* Task instructions *
Among the lines below, keep only those from the one containing "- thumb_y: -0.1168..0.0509" through the one containing "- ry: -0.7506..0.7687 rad", and reproduce them exactly.

* Supplied entries *
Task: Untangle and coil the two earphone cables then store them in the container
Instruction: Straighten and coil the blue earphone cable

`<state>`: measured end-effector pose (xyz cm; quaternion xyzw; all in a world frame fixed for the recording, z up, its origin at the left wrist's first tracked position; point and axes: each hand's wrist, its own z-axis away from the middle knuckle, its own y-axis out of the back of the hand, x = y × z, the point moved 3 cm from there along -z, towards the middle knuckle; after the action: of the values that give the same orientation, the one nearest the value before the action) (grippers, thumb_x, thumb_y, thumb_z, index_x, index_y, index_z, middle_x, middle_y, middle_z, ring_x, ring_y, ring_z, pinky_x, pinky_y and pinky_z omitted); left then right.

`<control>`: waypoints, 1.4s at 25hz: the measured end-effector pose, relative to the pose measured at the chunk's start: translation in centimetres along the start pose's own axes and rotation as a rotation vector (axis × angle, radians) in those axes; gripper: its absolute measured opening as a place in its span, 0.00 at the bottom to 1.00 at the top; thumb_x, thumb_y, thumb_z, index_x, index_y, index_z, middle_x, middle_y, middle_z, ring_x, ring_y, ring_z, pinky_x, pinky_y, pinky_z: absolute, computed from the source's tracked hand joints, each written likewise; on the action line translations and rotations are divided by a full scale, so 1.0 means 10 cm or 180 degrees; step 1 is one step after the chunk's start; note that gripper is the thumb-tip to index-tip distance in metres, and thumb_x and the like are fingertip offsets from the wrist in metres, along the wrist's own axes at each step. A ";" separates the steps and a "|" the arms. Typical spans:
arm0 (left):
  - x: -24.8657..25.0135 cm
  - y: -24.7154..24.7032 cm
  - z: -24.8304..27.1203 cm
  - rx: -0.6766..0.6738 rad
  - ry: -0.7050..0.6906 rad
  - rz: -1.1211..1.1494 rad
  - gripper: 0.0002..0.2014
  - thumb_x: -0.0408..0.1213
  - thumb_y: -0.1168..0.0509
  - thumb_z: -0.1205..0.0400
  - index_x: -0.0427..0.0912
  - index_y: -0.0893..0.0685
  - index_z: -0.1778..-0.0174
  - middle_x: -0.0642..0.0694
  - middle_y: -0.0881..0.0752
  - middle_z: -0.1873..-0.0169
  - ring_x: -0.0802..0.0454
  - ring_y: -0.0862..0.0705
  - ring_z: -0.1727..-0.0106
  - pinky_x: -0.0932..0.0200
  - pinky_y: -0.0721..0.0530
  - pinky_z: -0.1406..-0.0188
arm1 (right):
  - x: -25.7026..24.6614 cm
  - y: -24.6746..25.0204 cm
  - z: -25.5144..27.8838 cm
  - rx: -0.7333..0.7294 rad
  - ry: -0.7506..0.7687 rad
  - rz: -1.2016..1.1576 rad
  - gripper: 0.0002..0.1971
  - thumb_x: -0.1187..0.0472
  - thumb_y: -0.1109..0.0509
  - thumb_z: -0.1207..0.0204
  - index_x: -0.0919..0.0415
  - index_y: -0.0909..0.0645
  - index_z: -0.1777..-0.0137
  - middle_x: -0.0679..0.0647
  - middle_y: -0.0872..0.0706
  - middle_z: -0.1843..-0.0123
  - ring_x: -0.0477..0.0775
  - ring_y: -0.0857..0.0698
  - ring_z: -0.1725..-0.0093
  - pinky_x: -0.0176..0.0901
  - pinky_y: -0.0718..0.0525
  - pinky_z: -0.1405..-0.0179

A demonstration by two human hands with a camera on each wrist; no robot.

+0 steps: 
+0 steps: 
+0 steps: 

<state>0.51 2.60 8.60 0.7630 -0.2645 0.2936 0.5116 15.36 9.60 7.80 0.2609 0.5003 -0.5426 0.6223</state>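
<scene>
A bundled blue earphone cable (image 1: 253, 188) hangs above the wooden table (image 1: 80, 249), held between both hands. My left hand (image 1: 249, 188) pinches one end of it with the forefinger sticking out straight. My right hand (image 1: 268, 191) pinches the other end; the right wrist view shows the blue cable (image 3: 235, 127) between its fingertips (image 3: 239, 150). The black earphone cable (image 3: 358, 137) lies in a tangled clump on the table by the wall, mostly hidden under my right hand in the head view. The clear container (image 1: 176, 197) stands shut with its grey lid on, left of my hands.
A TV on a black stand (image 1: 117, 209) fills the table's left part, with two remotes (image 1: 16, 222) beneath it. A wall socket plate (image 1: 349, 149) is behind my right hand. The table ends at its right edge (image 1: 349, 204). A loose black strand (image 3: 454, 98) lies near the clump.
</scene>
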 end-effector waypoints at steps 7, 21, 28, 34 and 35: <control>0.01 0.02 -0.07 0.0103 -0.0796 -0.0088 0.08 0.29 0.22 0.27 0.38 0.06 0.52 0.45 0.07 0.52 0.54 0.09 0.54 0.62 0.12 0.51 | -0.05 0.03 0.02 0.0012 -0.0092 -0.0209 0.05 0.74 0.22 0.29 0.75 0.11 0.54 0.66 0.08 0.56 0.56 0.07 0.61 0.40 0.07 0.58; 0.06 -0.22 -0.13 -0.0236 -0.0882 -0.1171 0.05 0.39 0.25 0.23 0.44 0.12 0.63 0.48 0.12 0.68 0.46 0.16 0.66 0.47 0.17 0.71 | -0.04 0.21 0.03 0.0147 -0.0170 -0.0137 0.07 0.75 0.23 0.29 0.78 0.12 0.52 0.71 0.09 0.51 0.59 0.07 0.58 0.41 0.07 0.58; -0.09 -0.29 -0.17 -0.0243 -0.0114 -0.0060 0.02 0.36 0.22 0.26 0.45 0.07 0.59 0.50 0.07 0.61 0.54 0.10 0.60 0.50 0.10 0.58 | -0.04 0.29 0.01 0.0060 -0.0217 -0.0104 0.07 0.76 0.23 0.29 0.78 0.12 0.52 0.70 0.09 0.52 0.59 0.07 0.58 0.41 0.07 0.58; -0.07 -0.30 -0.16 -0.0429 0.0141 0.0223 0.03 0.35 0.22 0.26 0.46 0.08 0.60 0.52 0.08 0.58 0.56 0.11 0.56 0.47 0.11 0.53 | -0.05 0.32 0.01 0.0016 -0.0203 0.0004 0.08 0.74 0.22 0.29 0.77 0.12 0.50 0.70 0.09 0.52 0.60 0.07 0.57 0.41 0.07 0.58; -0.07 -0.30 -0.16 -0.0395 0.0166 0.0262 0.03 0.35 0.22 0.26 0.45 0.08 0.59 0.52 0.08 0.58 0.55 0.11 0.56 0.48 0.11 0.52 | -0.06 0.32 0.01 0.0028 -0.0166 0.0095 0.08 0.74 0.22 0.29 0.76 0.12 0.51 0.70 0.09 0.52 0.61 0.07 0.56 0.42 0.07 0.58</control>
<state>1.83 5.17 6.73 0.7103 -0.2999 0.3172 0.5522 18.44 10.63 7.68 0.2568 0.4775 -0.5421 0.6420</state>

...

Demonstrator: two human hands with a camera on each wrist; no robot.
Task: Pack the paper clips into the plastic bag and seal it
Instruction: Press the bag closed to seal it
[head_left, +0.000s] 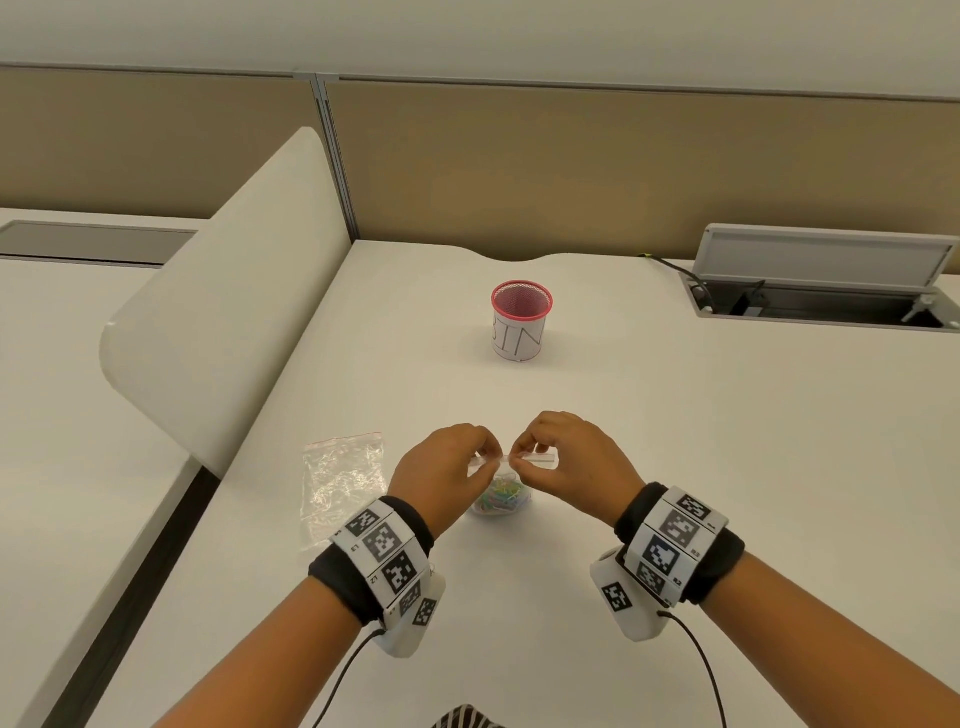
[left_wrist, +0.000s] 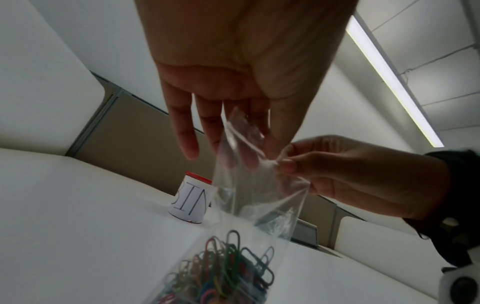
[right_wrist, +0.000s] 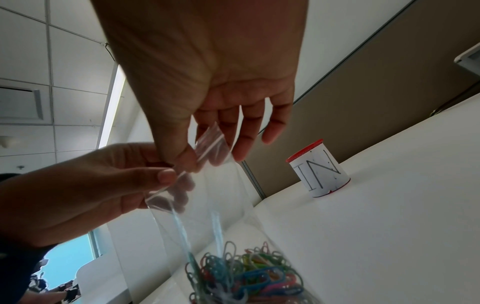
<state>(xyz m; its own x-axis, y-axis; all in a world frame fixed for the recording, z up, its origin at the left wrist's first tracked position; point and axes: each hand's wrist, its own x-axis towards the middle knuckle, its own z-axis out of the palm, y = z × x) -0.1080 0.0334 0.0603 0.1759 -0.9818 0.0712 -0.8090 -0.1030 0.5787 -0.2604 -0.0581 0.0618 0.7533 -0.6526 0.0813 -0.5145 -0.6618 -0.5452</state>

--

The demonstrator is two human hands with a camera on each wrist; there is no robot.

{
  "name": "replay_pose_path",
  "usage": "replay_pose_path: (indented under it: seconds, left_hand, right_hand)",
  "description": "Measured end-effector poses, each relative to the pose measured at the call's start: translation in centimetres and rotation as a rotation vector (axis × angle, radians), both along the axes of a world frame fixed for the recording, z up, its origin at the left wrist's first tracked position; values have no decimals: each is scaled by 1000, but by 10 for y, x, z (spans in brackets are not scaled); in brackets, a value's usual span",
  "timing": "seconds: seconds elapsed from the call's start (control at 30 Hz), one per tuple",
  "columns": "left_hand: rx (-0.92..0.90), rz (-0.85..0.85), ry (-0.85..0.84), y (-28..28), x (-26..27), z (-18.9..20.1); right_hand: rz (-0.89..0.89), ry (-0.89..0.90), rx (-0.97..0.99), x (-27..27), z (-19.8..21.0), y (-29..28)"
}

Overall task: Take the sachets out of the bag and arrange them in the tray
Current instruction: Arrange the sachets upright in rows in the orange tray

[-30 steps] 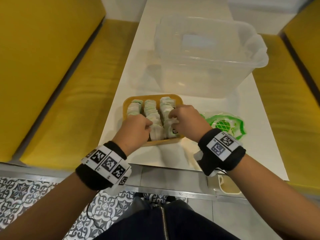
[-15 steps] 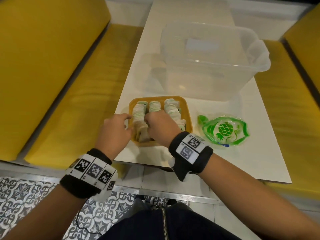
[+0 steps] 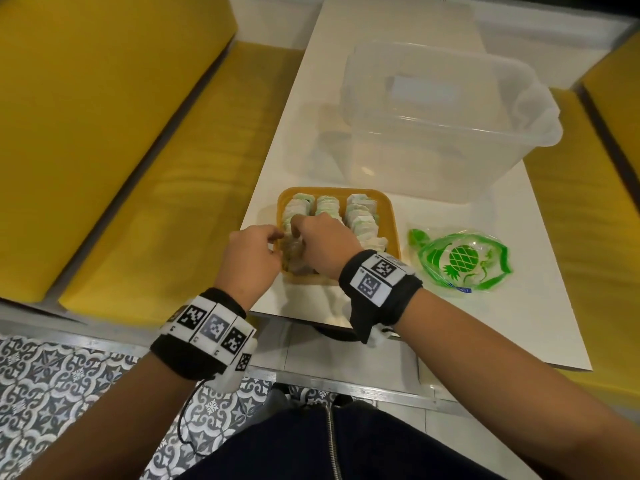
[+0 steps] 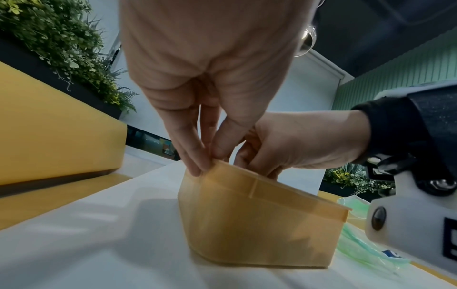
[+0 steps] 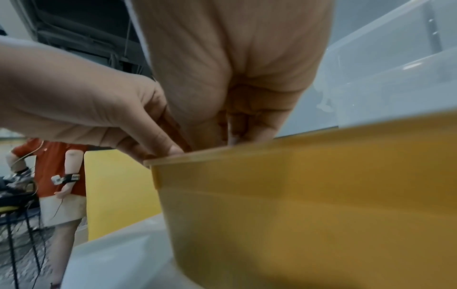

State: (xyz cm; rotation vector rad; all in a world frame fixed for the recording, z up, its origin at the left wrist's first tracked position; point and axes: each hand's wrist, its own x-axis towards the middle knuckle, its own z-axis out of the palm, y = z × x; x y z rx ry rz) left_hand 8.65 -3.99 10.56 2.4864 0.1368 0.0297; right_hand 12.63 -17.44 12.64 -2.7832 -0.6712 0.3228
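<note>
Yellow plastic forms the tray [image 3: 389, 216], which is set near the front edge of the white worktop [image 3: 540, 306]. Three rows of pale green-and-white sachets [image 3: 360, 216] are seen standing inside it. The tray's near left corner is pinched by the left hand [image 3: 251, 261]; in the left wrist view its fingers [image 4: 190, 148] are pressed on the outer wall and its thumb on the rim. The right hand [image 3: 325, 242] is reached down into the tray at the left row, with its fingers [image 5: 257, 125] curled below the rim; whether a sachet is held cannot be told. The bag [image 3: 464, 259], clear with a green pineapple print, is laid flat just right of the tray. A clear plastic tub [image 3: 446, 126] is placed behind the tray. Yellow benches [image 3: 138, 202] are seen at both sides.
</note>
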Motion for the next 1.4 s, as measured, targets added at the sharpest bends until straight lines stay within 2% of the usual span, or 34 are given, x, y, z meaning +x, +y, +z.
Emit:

* Response below *
  - thumb_y: -0.1168..0.0509
  - thumb_z: -0.1205..0.0400
  - index_x: -0.0427..0.0912
  - index_y: -0.0893..0.0685
  - index_z: -0.1778..-0.0174
  - middle_x: -0.0642..0.0694
  - middle_y: -0.0881..0.0752
  - middle_z: -0.1873..-0.0169
  - ring_x: -0.0802..0.0454
  - ring_y: -0.0862..0.0705
  - ring_z: -0.1727..-0.0106
  - pinky_x: -0.0932..0.0200
  - pinky_y: -0.0721..0.0530
  - pinky_z: -0.1406..-0.0188
arm1 (right):
  - x: -25.7026..24.6614 cm
  - y: -24.6746..25.0204 cm
  - z: -25.5144..27.8838 cm
  - rx: -0.7333..0.7294 rad
  - ry: -0.7506..0.7687 rad

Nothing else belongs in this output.